[WORK TO COMPLETE]
The answer must repeat each line of the material exactly.

[DATA EXCERPT]
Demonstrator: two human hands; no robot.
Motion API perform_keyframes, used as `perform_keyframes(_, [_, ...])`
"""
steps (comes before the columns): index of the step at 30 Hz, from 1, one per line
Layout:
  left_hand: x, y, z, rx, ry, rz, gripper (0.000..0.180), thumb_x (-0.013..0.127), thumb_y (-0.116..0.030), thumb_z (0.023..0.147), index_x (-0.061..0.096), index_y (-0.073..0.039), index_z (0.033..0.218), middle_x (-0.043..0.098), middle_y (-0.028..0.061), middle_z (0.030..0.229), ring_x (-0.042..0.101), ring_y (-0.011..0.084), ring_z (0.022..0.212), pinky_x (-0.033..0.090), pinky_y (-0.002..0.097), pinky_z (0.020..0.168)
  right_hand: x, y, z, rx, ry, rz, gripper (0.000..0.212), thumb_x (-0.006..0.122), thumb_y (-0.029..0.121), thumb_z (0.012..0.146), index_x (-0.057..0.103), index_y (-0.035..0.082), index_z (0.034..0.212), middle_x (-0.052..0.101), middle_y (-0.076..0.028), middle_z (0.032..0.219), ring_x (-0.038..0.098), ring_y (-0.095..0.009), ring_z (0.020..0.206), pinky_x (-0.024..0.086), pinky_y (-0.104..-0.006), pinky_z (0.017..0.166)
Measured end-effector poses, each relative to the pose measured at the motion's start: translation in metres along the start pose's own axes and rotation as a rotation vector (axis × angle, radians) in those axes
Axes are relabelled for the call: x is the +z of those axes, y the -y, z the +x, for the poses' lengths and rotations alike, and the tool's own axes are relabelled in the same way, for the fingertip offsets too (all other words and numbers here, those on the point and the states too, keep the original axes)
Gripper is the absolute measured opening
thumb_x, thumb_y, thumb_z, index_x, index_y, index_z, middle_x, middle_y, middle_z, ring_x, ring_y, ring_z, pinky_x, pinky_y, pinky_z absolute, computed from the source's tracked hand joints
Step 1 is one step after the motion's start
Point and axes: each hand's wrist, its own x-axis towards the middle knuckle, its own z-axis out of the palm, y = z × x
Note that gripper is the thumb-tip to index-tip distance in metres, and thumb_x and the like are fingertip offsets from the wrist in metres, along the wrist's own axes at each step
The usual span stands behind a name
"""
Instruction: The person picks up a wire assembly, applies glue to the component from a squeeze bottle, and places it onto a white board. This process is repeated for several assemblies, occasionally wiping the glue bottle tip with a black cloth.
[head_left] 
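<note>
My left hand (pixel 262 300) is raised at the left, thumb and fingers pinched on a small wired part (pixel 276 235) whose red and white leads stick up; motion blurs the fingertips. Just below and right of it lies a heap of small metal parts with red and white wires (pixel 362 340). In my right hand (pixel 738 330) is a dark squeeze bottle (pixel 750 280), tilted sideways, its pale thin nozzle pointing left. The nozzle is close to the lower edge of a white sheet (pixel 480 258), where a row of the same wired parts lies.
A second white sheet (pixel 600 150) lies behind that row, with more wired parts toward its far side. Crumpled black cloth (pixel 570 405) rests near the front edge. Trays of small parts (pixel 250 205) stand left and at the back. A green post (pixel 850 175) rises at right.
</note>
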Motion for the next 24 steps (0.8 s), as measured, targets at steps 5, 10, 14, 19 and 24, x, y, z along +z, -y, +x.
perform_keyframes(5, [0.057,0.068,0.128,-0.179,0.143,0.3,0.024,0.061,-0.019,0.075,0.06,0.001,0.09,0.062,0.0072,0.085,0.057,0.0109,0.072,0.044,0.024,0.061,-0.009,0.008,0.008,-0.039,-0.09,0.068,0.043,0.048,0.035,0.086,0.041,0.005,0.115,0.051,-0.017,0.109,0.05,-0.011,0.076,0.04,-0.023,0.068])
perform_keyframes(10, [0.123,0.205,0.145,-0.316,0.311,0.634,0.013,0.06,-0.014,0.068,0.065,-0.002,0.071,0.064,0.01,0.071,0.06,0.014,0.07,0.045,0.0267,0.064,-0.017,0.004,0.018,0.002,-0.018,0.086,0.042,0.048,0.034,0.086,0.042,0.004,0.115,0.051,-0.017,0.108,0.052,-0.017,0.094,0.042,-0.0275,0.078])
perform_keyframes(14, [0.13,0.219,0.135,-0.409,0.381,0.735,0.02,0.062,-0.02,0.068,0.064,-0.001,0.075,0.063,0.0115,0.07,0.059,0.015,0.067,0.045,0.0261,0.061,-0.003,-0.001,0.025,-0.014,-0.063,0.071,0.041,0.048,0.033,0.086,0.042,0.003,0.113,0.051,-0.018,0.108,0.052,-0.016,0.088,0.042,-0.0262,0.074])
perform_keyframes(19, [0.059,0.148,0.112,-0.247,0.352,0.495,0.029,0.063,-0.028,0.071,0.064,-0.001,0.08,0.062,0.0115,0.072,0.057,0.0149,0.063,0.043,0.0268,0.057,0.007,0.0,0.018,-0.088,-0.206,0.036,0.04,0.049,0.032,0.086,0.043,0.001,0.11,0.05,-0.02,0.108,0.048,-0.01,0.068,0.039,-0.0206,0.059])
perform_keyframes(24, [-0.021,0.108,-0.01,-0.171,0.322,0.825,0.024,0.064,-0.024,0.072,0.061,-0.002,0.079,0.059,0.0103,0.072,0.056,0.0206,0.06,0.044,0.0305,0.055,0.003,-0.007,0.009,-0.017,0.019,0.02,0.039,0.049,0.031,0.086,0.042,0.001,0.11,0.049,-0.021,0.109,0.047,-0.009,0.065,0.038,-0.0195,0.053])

[TASK RESPONSE]
Demonstrator: two human hands; no robot.
Motion API perform_keyframes, used as `perform_keyframes(_, [_, ...])`
"""
steps (comes before the columns): index of the step at 30 Hz, from 1, one per line
Layout:
  left_hand: x, y, z, rx, ry, rz, gripper (0.000..0.180), thumb_x (-0.013..0.127), thumb_y (-0.116..0.030), thumb_z (0.023..0.147), index_x (-0.061..0.096), index_y (-0.073..0.039), index_z (0.033..0.218), middle_x (-0.043..0.098), middle_y (-0.028..0.061), middle_z (0.030..0.229), ring_x (-0.042..0.101), ring_y (-0.011..0.084), ring_z (0.022..0.212), pinky_x (-0.033..0.090), pinky_y (-0.002..0.097), pinky_z (0.020..0.168)
  right_hand: x, y, z, rx, ry, rz, gripper (0.000..0.212), thumb_x (-0.006..0.122), thumb_y (-0.029..0.121), thumb_z (0.012..0.146), index_x (-0.057..0.103), index_y (-0.035..0.082), index_z (0.034..0.212), middle_x (-0.052..0.101), middle_y (-0.076..0.028), middle_z (0.032..0.219), ring_x (-0.038..0.098), ring_y (-0.095..0.009), ring_z (0.020..0.206), pinky_x (-0.024..0.086), pinky_y (-0.104..-0.006), pinky_z (0.017..0.166)
Measured end-effector poses, each relative to the pose measured at the motion's start: translation in metres along the start pose's own axes and rotation as a rotation vector (axis × angle, radians) in those axes
Axes are relabelled for the call: x is the +z of those axes, y the -y, z the +x, for the poses' lengths and rotations alike, and the tool's own axes are relabelled in the same way, for the fingertip offsets too (all other words and numbers here, those on the point and the states too, keep the original axes)
Gripper is the absolute measured opening
thumb_x, thumb_y, thumb_z, index_x, index_y, index_z, middle_x, middle_y, middle_z, ring_x, ring_y, ring_z, pinky_x, pinky_y, pinky_z absolute, computed from the source's tracked hand joints
Step 1 is one step after the motion's start
Point and axes: each hand's wrist, its own x-axis towards the middle knuckle, its own z-axis out of the palm, y = z × x
Note that gripper is the thumb-tip to index-tip distance in metres, and thumb_x and the like are fingertip offsets from the wrist in metres, along the wrist's own axes at each step
The usual span stands behind a name
"""
Instruction: The person picks up a wire assembly, applies glue to the component from a squeeze bottle, and places it onto a white board. This process is repeated for several assemblies, occasionally wiping the glue bottle tip with a black cloth.
[head_left] 
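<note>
My left hand (pixel 262 300) is raised at the left, thumb and fingers pinched on a small wired part (pixel 276 235) whose red and white leads stick up; motion blurs the fingertips. Just below and right of it lies a heap of small metal parts with red and white wires (pixel 362 340). In my right hand (pixel 738 330) is a dark squeeze bottle (pixel 750 280), tilted sideways, its pale thin nozzle pointing left. The nozzle is close to the lower edge of a white sheet (pixel 480 258), where a row of the same wired parts lies.
A second white sheet (pixel 600 150) lies behind that row, with more wired parts toward its far side. Crumpled black cloth (pixel 570 405) rests near the front edge. Trays of small parts (pixel 250 205) stand left and at the back. A green post (pixel 850 175) rises at right.
</note>
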Motion for the next 24 steps (0.8 s), as measured, targets at steps 5, 10, 14, 19 and 24, x, y, z along +z, -y, +x.
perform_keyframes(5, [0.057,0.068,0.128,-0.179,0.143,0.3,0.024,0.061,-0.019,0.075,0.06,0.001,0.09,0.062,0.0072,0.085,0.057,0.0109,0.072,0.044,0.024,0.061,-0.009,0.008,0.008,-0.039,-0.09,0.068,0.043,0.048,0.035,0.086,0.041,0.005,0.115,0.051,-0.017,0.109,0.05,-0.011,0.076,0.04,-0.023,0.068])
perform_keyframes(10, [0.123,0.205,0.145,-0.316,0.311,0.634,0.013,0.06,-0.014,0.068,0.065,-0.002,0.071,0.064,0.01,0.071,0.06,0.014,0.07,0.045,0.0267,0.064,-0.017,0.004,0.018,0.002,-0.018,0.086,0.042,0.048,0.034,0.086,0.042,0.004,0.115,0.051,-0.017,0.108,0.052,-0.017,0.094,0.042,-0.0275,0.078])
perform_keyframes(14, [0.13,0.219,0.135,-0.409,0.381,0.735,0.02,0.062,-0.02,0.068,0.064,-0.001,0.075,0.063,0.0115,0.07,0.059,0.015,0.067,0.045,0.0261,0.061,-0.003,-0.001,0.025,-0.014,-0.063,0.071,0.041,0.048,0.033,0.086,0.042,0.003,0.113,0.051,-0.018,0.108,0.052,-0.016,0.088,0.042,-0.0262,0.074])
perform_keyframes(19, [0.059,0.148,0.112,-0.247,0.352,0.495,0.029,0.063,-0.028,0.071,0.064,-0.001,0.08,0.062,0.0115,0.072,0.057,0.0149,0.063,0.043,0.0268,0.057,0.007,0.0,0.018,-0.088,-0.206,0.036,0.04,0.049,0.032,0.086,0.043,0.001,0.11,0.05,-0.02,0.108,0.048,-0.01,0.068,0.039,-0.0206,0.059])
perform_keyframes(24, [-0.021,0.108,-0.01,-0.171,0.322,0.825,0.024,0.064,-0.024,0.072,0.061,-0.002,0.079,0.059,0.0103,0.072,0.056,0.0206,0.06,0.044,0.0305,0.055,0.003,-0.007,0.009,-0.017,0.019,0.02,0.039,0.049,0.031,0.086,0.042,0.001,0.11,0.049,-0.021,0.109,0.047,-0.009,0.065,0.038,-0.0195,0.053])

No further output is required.